Our framework requires the definition of a Halide function, along with the application and architecture specific parameter as input to the optimizer. The Halide statement is then processed during the classification step, and depending on the information that is derived and the patterns that can be recognized, a different optimization technique is used, as explained previously in Section 3.

Furthermore, since the Halide compiler cannot generate non-temporal instructions, we extend it with a new scheduling directive that produces non-temporal stores in the generated code when used in the optimization schedule of a function.

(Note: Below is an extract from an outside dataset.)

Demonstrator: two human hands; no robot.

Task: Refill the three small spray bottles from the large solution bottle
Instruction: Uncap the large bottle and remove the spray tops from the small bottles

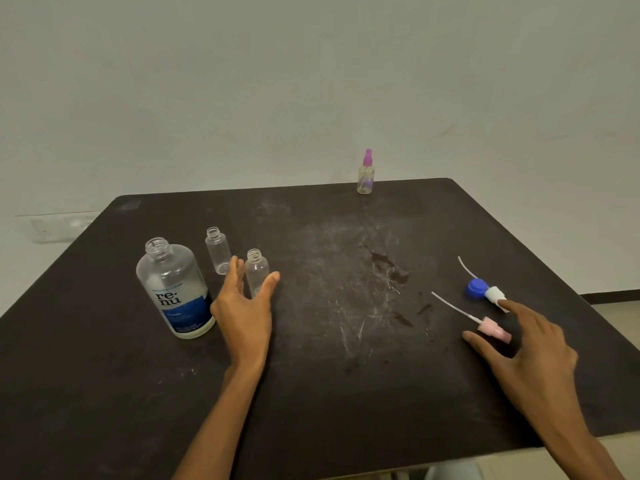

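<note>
Showing an intermediate stage: large solution bottle (175, 289) uncapped on the table (329, 393); one capped spray bottle (365, 173) apparently done; two open bottles (218, 251) (257, 271) remain. Left hand (244, 306) and right hand (526, 351) spread, holding nothing.

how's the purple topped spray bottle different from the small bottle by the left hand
The purple-topped bottle has its sprayer on; the small bottle is open-necked. The first stands alone at the table's far edge, the second between the left hand's thumb and fingers. Both are clear and upright.
</note>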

To this end, we introduce a new optimization to the Halide front-end that allows the compiler to mark a function and the subsequent Halide Intermediate Representation (IR) store nodes as non-temporal in order to internally use that information to generate specific instructions (both scalar and vector variants) with non-temporal hints during the LLVM code generation pass in the back-end. Examples of such instructions (and the ones generated by the compiler in the following experiments) in Intel platforms with SSE/AVX support are the vector operations (v)movntdq, (v)movntps for integer and single precision floating point data types respectively.

## **5** Experimental Results

## 5.1 Comparison to Halide approaches

This section presents the results that were obtained for a variety of benchmarks. All experiments were conducted multiple times measuring the average execution time of 100 runs for each benchmark. The run-time between different runs of the same experiment was less than 1%.

We compare our results with the equivalent that the Halide Auto-Scheduler and autotuner generate on the same platform. Table 3 shows the hardware specifications of the target architectures that were used throughout the experimental process, while Table 4 lists the benchmarks, the problem size used in each of them along with the average execution time of the best implementation for each benchmark to be used as reference for the following graphs. We chose three different architectures to showcase the flexibility of our approach in platforms with different architectural parameters. Specifically, the two Intel platforms differ in the number of cores and therefore may lead to different tile sizes (Equation 13), while the ARM architecture operates on a completely different memory hierarchy and utilizes one thread per core. Finally, Table 5 shows the runtime of our framework for each benchmark. In most cases, the tool is able to provide solutions within milliseconds, with the only exception being the convolution layer benchmark due to the large number of nested loops present in the tiled version of the algorithm and therefore the large number of possible loop permutations.

|                      | Intel i7 5930k | Intel i7 6700 | ARM Cortex A15 |
|----------------------|----------------|---------------|----------------|
| L <sub>CLS</sub>     | 64B            | 64B           | 64B            |
| L1way                | 8              | 8             | 2              |
| L1 <sub>CS</sub>     | 32KB           | 32KB          | 32KB           |
| L2way                | 8              | 8             | 16             |
| L2 <sub>CS</sub>     | 256KB          | 256KB         | 512KB          |
| N <sub>Cores</sub>   | 6              | 4             | 4              |
| N <sub>threads</sub> | 2              | 2             | 1              |

Table 3. Experimental Platforms

Figure 4 shows the throughput (1/s) relative to the fastest implementation for the two Intel platforms. The autotuner bar refers to the schedule that the Halide autotuner converges to after one hour of runtime. The Baseline bar corresponds to the most basic optimization a developer may perform, which usually includes parallelization of the outer loop and vectorization of the inner one. Finally, in order to make the comparison clearer, and since neither the autotuning nor the autoscheduling methods are able to generate non-temporal instructions, we separate the results where the classifier decides to use streaming stores. The first nine benchmarks (convolution layer, doitgen, matmul, 3mm, trmm, gemm, syrk, syr2k) have been optimized for temporal reuse, while the transposition, transposition and masking, copy and mask kernels have been optimized for spatial reuse. Non-temporal instructions can also be used for the four last algorithms.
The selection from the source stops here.